There's no better case in point of the new bar professionalism than D.C.'s Derek Brown--the man who first pushed Eric Seed to seek out the Dolin vermouths. He grew fascinated by the drinks trade early and worked as the sommelier in some of D.C.'s best restaurants. Yet his heart remained more behind the bar than in the -cellar. The beautiful revival speakeasy The Gibson is now his stage, and its owners have faith their investment will pay off--they spent about $200,000 renovating a ground-floor space into a dark, wood-paneled dream. There are only 48 seats and, if one isn't open, you won't be welcome to loiter until one is. The new cocktail lounges are all about preserving a comfortable atmosphere for drinks and conversation. (Milk & Honey in New York, one of the best spots in America for the classic cocktail drinker, has a famous set of rules, including the wonderful instruction to its female patrons, "If a man you don't know speaks to you, please lift your chin slightly and ignore him." My favorite: "Do not bring anyone unless you would leave that person alone in your home.")

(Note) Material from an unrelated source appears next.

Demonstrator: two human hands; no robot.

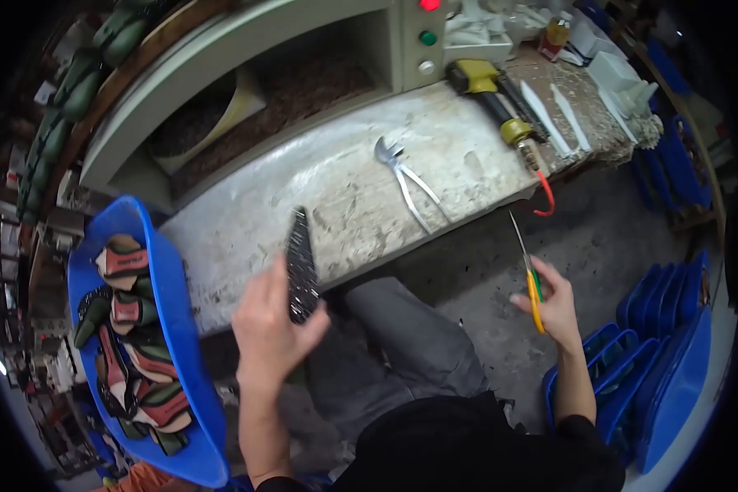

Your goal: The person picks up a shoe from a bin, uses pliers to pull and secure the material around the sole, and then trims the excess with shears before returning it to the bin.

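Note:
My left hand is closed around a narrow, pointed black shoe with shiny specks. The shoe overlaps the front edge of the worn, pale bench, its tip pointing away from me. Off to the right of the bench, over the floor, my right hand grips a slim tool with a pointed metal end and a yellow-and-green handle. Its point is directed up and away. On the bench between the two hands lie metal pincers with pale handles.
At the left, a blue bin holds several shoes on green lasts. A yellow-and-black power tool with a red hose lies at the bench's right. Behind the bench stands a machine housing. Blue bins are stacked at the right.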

To watch Brown at work behind the bar is to see an artist among his elements. There's showmanship--the double old-fashioned glass spun four feet in the air to spread the absinthe for each Sazerac--and a glorious preference for flaming lemon peels to finish a drink. (Brown wonders what would be the point of coming to work if you can't light things on fire.) The ease of action almost belies how much prep work is behind each of the cocktails and how much experimentation went into honing each recipe. The Gibson is the perfect place to give thanks for the cocktail renaissance. Begin with a Sazerac or a Martini in a nod to where we came from. Then try a classic variation. If you went brown, I'd suggest the Vieux Carré (rye, brandy, sweet vermouth, Benedictine, Peychauds and Angostura bitters) or a Boothby, the great San Francisco barman William "Cocktail" Boothby's 1908 idea of a Manhattan--rye, Carpano Antica, bitters, and champagne. If you started out with clear, order up one of the cousins of the modern Martini: the Fifty-Fifty (equal parts gin and dry vermouth: the clearest, cleanest drink I've ever been served) or Brown's version of the Improved Gin Cocktail (gin, maraschino liqueur, and ale bitters).

Better yet, stop back by for an after-dinner treat like Brown's reinvention of the Pisco Sour, the Salad Days Sour (celery-infused pisco, lemon juice, celery bitters, and burnt cinnamon), or his Rhum Manhattan (Neisson Rhum Agricole Réserve Spéciale, Carpano Antica, and orange bitters). As Brown likes to quote Hemingway: "Dessert is for people who don't drink enough." <π> Robert Messenger is a senior editor at THE WEEKLY STANDARD.